Sur ces mots, je lui lance un coussin en pleine figure et rit deux fois plus quand je vois sa réaction. Il est pour le moins surpris.

-Tu peux rire toi, c'est la seule partie de quelque chose que t'as gagné en deux heures !

Je ne sais même pas lui répondre, alors je me laisse aller en arrière dans le fauteuil en posant une main sur mes côtes. Bientôt, j'entends son rire rejoindre le miens, et ça finit en fou rire général dans le canapé.

Deux heures plus tôt, nous étions rentrés, les bras chargés de renouveau. Pratiquement au sens propre comme au figuré. J'avais un sac rempli de vêtements à ma taille, je ne pensais même pas que ça existait. Et puis j'avais un sac à bandoulière que Dam avait acheté, malgré mes protestations. Il avait sans doute remarqué que je n'arrêtais pas de le regarder. Et puis il m'avait emmené chez le coiffeur, et je n'avais même pas eu le droit de parole. D'après lui, il était évident que j'avais grand besoin d'une coupe, et de toute façon il avait largement les moyens.

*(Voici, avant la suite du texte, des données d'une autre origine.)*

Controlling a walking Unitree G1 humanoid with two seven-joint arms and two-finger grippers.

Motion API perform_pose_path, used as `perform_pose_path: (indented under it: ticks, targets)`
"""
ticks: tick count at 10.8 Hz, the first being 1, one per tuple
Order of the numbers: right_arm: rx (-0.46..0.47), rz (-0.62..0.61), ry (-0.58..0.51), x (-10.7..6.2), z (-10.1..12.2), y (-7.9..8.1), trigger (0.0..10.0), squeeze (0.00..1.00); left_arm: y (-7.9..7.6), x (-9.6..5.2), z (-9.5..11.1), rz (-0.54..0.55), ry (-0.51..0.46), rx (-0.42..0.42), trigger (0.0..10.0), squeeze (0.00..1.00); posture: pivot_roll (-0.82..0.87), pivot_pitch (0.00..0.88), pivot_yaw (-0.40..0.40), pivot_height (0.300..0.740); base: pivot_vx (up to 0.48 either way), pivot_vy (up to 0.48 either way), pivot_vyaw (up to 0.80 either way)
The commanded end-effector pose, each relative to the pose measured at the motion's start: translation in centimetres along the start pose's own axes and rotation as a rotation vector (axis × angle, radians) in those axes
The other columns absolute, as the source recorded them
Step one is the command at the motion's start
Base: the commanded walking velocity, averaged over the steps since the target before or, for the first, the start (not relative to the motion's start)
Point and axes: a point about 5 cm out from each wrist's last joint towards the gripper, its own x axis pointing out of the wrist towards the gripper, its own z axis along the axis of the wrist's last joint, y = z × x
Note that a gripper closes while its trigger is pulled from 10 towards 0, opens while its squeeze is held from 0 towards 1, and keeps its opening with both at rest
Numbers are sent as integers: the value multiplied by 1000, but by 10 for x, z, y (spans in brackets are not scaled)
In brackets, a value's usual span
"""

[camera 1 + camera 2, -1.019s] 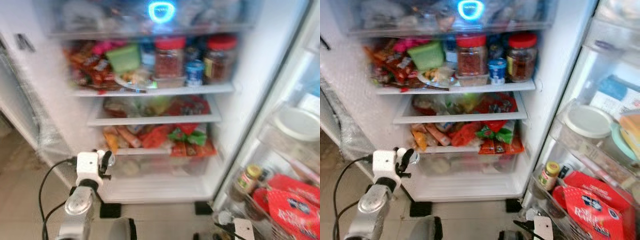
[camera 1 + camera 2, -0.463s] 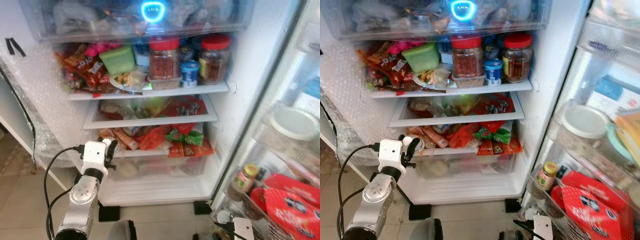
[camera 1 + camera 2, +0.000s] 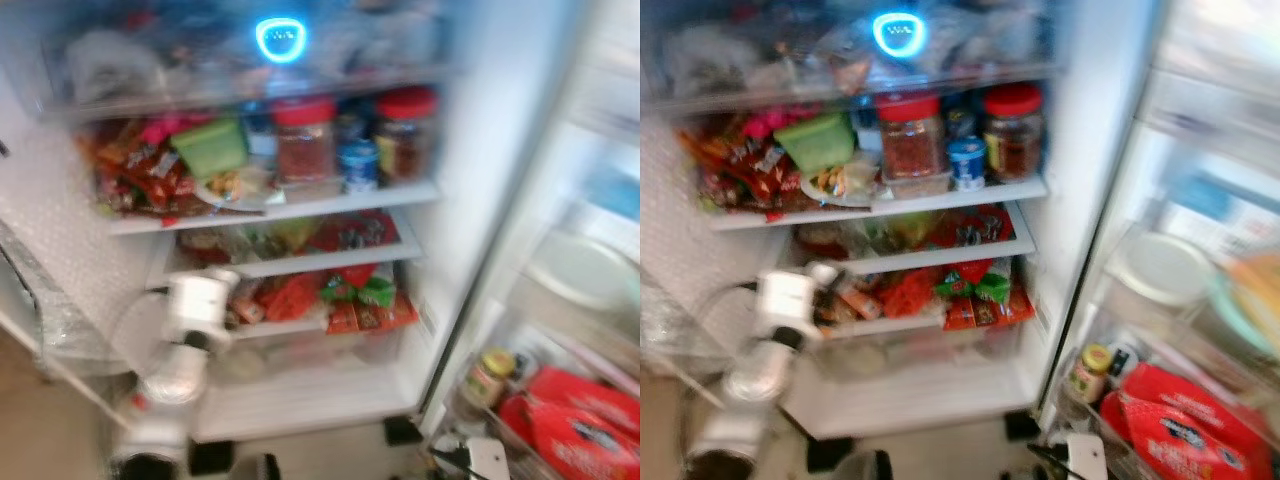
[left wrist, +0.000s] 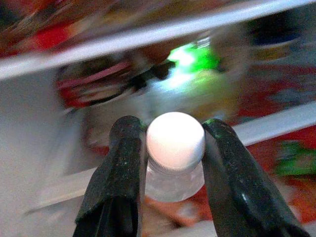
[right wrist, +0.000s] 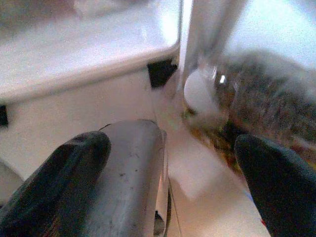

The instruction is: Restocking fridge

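The fridge (image 3: 470, 150) stands open in front of me, and the head views are blurred. My left gripper (image 4: 174, 134) is shut on a small clear bottle with a white cap (image 4: 175, 143), one finger on each side of its neck. The left arm (image 3: 198, 305) is raised in front of the shelf of red and green snack packets (image 3: 350, 295). My right gripper (image 5: 173, 173) is open, with its fingers wide apart. It hangs low over the floor by the fridge's bottom corner, and its wrist (image 3: 482, 460) is at the lower edge.
The upper shelf (image 3: 300, 205) carries two red-lidded jars (image 3: 303, 140), a blue can (image 3: 358, 165), a green tub (image 3: 212, 148) and snack packets. Door bins at the right hold red bags (image 3: 575, 420), a small jar (image 3: 483, 375) and a white lid (image 3: 585, 270).
The view has shifted and blurred as the camera moves. My left arm has risen and reached closer to the shelf of snack packets, still holding the bottle.
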Motion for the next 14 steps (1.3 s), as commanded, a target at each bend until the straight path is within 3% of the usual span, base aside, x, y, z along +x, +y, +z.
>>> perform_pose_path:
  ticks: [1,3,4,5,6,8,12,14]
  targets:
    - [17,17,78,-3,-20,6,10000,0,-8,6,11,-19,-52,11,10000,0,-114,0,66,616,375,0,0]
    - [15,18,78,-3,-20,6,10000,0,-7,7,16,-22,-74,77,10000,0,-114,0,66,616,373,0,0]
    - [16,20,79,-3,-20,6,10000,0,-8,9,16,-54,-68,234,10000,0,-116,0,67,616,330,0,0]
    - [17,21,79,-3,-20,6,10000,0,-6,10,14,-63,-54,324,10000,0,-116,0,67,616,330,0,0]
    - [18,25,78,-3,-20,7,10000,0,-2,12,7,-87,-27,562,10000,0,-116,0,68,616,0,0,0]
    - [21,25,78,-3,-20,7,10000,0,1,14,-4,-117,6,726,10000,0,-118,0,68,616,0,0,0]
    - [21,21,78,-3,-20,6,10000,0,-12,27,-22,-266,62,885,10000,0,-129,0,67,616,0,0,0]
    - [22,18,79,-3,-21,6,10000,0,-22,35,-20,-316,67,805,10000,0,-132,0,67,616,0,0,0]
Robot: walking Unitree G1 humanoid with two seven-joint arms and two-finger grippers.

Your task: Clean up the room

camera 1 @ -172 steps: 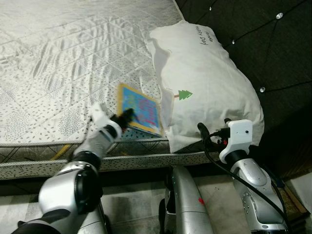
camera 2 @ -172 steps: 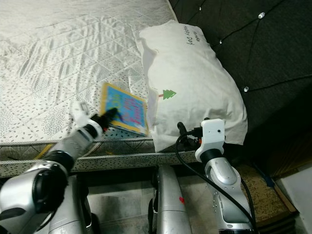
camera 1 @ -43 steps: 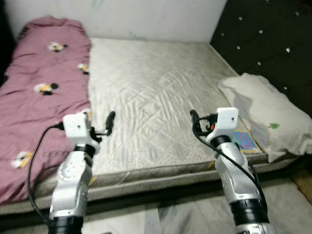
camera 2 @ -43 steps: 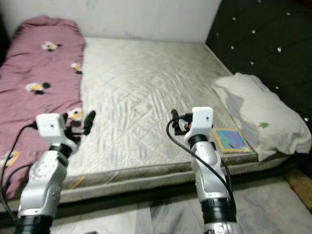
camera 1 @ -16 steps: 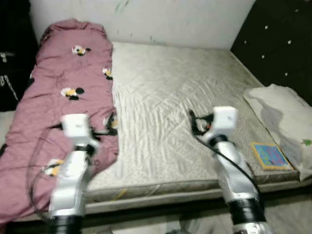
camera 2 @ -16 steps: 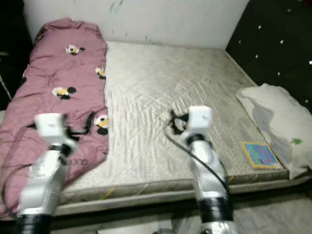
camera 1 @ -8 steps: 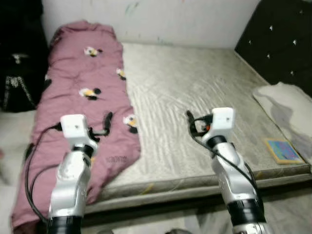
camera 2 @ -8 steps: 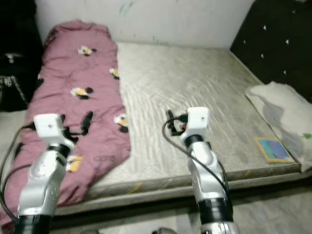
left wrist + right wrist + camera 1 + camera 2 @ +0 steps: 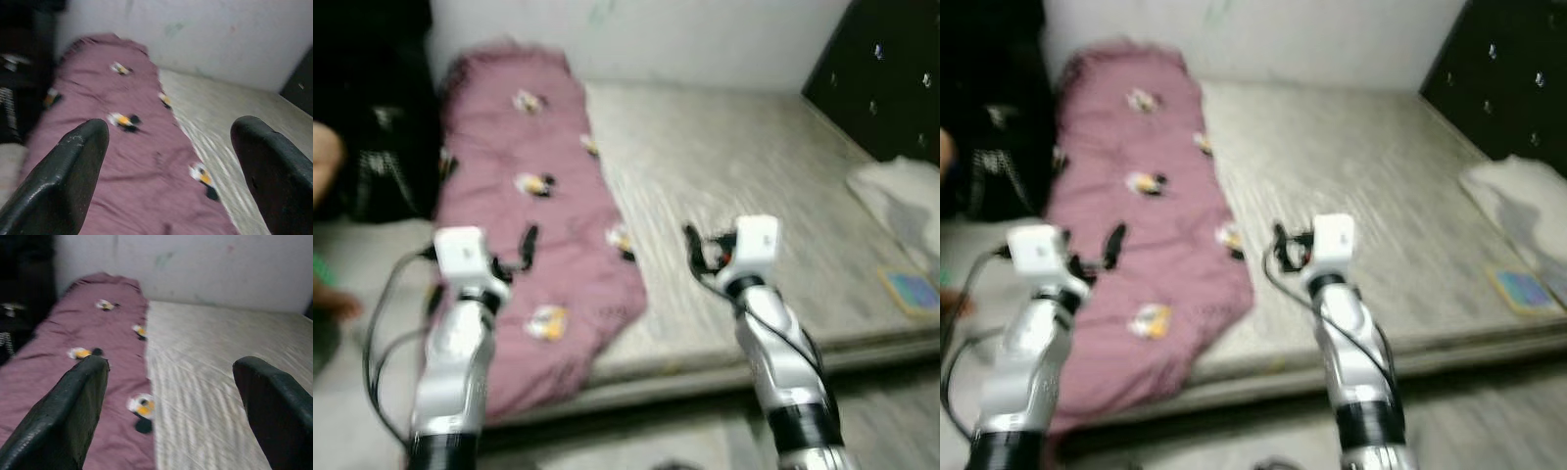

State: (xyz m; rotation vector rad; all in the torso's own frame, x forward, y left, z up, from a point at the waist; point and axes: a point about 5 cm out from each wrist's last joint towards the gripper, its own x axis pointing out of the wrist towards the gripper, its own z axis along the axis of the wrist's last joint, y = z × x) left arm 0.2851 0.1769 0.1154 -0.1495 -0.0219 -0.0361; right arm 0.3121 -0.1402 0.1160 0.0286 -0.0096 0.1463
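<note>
1. Left gripper (image 9: 527,245) raised over blanket (image 9: 543,225), fingers spread, holding nothing
2. Blanket lies along left side of mattress (image 9: 744,157)
3. Right gripper (image 9: 693,250) raised over mattress, fingers spread
4. Book (image 9: 912,291) near pillow (image 9: 901,201), far right

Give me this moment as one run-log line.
left tool: open, empty, raised | right tool: open, empty, raised | ahead: pink blanket on mattress | view: blurred
</note>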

Lorsque nous étions sur le trajet du retour, il m'avait regardé un moment et m'avait dit : "Bah au final t'es vraiment pas moche du tout comme garçon !". Ça nous avait fait rire tous les deux, mais moi je me sentais plutôt gêné par cette remarque. C'était un compliment, et les compliments étaient durs à entendre, à accepter. Pas uniquement pour moi.

Bref, nous avions joué un très long moment à Street Fighter avant que le bleu ne se rende compte que je ne semble pas avoir la moindre chance contre lui. Alors nous avons changé pour jouer à Mario Kart. Et là, c'est moi qui mène.

Damien a pris une bière, qui est toujours posée sur la table, à peine entamée. Ce qui n'est pas le cas des trois canettes de Coca que j'ai déjà vidées. Il ne s'en rend pas compte je crois, mais j'essaye de le distraire.

Je n'ai pas envie qu'une situation telle que hier se reproduise, je suis certain de préférer ce garçon quand il est sobre. Quand il est saoul, il est un peu con, il ne réfléchit pas. Je sais que ça m'a permis d'avoir un toit, mais tout de même. Dami est quelqu'un de très intelligent, mais il semble vouloir s'acharner à gâcher ça.

De plus, même si je ne l'ai jamais vu se bourrer la gueule à la maison, j'ai peur de comment il devient si c'est le cas. Il est peut-être différent de quand il est dehors... ?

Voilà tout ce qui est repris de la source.